Bojan Louis

Cindy Seip

Bojan Louis is a member of the Navajo Nation – Diné of the Naakai Dine’é, born for the Áshííhí. He is the author of a book of poetry, Currents, which received an American Book Award, and the nonfiction chapbook Troubleshooting Silence in Arizona. His fiction has appeared in Ecotone, Numéro Cinq Magazine, Yellow Medicine Review, and Alaska Quarterly Review; and his nonfiction work in Shapes of Native Nonfiction: Collected Essays by Contemporary Writers. Set in and around Flagstaff, the stories in the gritty Sinking Bells: Stories (Graywolf Press) depict violent collisions of love, cultures, and racism.

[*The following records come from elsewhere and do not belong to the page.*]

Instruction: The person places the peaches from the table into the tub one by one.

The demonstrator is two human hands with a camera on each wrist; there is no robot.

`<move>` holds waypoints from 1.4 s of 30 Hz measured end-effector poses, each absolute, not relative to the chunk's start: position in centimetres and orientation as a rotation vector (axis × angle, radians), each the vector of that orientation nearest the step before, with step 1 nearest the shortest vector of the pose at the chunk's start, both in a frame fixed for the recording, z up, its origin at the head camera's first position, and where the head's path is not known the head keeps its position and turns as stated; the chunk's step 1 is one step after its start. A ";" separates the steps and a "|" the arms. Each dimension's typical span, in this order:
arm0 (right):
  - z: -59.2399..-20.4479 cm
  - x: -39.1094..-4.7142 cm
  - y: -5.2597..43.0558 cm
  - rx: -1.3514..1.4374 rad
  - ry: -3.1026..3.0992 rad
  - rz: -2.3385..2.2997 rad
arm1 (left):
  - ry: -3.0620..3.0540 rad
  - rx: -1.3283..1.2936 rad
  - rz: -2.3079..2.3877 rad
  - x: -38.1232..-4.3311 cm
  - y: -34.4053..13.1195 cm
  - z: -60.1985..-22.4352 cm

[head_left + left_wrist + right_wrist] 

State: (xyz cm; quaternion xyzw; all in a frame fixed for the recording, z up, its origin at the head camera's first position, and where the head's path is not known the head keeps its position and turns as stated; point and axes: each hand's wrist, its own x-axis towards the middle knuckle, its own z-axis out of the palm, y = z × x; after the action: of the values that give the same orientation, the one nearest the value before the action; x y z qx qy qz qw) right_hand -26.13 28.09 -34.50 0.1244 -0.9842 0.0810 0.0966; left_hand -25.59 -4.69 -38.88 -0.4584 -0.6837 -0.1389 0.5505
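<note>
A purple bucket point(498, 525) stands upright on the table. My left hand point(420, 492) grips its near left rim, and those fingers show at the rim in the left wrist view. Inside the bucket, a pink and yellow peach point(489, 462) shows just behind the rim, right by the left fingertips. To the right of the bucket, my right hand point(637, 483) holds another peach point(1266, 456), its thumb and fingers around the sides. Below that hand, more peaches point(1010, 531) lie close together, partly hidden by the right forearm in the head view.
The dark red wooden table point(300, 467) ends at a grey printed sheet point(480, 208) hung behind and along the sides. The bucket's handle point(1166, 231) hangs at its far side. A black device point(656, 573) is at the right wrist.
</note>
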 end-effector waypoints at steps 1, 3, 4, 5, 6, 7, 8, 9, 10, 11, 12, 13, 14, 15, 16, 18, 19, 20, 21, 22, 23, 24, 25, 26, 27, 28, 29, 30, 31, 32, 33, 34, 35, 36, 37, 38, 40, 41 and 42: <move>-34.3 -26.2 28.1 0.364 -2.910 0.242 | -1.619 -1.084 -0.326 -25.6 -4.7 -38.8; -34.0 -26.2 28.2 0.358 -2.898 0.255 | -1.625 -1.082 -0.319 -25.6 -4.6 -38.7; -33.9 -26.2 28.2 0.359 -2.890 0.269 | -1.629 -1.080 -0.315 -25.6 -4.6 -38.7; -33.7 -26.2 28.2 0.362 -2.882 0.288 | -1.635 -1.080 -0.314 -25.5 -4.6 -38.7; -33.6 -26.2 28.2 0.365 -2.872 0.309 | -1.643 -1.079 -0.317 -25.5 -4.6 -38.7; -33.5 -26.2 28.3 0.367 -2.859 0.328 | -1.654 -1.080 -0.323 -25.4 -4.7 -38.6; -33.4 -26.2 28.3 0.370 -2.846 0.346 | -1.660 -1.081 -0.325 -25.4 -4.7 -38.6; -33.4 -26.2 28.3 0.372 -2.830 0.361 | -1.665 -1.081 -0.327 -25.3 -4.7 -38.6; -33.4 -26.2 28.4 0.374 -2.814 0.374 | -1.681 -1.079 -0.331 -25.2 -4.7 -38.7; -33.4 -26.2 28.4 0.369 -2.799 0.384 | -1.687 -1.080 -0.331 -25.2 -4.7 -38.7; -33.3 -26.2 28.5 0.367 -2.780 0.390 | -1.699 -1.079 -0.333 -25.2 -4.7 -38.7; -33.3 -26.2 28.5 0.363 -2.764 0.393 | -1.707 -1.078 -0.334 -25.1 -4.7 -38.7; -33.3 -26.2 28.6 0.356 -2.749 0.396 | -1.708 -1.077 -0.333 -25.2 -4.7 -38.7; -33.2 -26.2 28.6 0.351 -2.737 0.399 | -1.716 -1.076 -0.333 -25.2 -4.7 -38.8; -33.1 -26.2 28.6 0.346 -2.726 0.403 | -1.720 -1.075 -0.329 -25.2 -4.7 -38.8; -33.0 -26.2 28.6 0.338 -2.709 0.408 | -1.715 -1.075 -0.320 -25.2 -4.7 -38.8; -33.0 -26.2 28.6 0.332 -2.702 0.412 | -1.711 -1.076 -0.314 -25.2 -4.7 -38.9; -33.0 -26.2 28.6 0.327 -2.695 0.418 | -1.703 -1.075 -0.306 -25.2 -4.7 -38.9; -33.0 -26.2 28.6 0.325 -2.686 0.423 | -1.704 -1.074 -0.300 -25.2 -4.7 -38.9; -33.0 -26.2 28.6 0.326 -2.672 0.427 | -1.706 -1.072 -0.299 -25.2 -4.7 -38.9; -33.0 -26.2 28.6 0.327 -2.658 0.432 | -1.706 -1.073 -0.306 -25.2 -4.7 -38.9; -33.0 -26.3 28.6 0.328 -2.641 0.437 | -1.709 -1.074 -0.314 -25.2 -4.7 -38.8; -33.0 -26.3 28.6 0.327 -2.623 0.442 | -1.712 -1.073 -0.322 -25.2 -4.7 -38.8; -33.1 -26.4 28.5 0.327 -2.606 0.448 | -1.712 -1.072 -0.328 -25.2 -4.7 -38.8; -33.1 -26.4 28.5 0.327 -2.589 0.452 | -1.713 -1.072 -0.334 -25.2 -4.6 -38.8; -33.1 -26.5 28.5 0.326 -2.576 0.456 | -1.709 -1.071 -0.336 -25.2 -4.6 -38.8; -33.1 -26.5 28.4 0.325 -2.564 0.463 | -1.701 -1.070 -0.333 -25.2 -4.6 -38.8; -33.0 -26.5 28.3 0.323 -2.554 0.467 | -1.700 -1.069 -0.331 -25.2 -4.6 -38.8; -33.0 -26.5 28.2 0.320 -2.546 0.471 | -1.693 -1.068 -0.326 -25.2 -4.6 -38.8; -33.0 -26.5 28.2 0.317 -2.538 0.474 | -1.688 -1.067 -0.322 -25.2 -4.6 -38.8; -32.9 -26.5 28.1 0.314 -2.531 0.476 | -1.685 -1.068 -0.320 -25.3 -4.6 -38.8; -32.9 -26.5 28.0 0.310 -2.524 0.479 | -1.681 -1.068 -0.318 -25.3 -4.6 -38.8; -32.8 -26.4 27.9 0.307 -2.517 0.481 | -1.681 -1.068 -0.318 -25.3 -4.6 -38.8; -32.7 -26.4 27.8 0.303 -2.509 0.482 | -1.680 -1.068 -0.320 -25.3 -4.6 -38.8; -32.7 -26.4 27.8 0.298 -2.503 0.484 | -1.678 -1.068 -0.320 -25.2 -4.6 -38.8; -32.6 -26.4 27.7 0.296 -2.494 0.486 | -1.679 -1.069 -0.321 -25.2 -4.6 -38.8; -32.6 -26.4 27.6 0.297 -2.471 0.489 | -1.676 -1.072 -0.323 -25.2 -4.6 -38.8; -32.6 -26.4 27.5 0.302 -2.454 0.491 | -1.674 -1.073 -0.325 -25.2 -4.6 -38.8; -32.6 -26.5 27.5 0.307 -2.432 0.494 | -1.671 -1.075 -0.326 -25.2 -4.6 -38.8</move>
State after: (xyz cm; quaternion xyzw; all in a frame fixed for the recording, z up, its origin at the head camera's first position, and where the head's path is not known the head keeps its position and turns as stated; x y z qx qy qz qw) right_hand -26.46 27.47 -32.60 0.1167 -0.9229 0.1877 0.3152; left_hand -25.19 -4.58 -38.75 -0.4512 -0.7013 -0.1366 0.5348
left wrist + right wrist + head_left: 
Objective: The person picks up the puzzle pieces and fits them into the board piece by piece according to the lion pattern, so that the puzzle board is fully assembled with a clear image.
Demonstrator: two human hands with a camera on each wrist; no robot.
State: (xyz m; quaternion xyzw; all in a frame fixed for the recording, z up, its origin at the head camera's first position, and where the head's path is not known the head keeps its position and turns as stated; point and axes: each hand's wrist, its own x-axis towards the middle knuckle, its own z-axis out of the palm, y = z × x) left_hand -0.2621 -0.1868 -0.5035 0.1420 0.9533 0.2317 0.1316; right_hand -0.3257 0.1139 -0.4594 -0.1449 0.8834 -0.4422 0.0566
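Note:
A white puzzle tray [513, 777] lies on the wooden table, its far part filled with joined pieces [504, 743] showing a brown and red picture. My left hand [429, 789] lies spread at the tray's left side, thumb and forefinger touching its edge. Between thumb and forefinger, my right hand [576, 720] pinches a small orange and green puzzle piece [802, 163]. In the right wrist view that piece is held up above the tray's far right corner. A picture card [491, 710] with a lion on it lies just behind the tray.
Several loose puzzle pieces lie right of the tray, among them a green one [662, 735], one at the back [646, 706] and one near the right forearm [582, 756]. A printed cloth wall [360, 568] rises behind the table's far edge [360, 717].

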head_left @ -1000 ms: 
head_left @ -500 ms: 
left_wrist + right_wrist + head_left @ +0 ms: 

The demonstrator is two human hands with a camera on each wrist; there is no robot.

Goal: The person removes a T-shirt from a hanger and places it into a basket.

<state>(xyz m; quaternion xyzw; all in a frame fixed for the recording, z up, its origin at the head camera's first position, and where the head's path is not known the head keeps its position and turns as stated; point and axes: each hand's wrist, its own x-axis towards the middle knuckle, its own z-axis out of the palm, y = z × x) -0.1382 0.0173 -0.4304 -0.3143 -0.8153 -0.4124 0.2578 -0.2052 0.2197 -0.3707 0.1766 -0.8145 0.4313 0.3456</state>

An ex-con hired to fix a school bus for a couple living off the grid finds himself in the middle of their tattered relationship. An electrician plans to take his young nephew on a mountain hike, but plans go awry thanks to an untrustworthy new co-worker. A night custodian makes the mistake of revealing too much about his work at a medical research facility. A relapsing addict struggles to square his desire for a white woman he meets in a writing class with family expectations and traditions. In these stories, characters strain to temper predatory or self-destructive impulses and endeavor to end cycles of abuse and remake themselves anew.